Jeden Nachmittag um 3 Uhr nahm Tante Berthchen die grüne Gießkanne vom Nagel, hing sich ihren roten türkischen Schal über und ging auf den Kirchhof, dem sie seit nunmehr 23 Jahren der Bequemlichkeit halber gegenüber wohnte. Dort bog sie in die fünfte Gräberreihe ein und setzte sich auf die Bank, die beim sechzehnten Hügel stand, unter dem seit 24 Jahren ihr Gatte, der pensionierte Steuererheber Biefke, ruhte.

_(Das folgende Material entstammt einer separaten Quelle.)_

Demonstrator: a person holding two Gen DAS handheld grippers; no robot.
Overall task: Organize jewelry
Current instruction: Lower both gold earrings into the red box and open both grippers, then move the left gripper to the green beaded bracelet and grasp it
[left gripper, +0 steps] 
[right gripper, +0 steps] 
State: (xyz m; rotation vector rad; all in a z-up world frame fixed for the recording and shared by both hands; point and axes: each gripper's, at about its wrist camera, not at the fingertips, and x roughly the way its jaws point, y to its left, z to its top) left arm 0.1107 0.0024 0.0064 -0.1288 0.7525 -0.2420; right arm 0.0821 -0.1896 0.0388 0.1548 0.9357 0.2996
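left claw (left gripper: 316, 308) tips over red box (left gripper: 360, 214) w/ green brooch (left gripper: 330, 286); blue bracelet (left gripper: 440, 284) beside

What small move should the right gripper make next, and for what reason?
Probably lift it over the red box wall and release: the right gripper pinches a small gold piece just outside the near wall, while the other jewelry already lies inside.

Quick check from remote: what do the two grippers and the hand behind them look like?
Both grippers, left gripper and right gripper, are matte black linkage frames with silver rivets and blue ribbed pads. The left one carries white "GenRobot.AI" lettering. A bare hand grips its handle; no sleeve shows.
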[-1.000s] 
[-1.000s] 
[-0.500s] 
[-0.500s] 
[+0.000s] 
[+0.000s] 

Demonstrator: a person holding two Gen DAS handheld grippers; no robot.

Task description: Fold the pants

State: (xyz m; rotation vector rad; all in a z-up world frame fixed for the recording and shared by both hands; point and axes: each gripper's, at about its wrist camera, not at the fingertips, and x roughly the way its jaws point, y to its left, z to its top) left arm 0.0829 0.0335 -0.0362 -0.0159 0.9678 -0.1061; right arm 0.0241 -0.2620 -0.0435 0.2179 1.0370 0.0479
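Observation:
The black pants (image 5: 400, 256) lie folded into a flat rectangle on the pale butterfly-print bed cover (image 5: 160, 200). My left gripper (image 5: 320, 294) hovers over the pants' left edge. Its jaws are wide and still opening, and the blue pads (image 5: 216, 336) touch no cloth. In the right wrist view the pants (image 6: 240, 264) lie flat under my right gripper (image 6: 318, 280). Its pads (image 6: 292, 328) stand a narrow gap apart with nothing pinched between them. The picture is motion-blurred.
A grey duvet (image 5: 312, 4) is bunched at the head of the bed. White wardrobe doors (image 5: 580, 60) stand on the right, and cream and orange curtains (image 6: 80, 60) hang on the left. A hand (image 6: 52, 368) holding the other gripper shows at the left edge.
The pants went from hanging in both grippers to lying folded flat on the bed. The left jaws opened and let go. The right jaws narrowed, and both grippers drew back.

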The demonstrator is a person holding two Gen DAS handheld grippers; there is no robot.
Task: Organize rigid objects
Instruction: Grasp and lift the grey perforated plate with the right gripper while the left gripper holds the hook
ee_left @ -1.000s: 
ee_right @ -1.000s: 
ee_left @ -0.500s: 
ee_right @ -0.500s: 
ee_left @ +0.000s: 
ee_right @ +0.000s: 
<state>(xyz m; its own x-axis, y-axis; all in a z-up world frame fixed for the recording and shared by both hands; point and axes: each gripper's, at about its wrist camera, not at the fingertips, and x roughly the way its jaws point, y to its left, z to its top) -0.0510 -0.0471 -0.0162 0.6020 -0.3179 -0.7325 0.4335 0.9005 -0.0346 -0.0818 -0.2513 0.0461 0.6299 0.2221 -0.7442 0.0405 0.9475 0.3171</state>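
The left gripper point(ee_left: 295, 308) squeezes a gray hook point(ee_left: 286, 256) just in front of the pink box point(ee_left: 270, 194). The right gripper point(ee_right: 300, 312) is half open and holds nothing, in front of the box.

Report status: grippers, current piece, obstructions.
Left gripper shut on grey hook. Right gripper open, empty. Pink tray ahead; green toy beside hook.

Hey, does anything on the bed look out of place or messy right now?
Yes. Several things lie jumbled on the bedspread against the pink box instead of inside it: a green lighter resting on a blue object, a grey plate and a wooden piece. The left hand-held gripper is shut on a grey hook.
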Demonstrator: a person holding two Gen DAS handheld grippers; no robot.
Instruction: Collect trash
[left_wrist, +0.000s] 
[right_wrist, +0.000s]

Nachdem Tante Berthchen sich ein Tränlein aus der gelben Runzel gewischt hatte, die ihr von der Grube, welche einst Augenbraue hieß, bis zum Mundwinkel führte, entnahm sie der rechten Tasche ihres grauschwarzen Kleiderrocks einen Strickstrumpf, der linken eine Tüte mit Schokoladenplätzchen, spannte bei Regenwetter den violettpunktierten Regenschirm auf, den sie hierzu täglich auf der Bank liegen ließ, und begann zu stricken, zu lutschen und zu denken.
Ja, Tante Berthchen dachte, dachte viel und tief und hörte nicht auf zu denken, bis ihr die Augen zufielen und bis dann um Punkt 6 Uhr der alte Kirchhofsaufseher kam und sie weckte.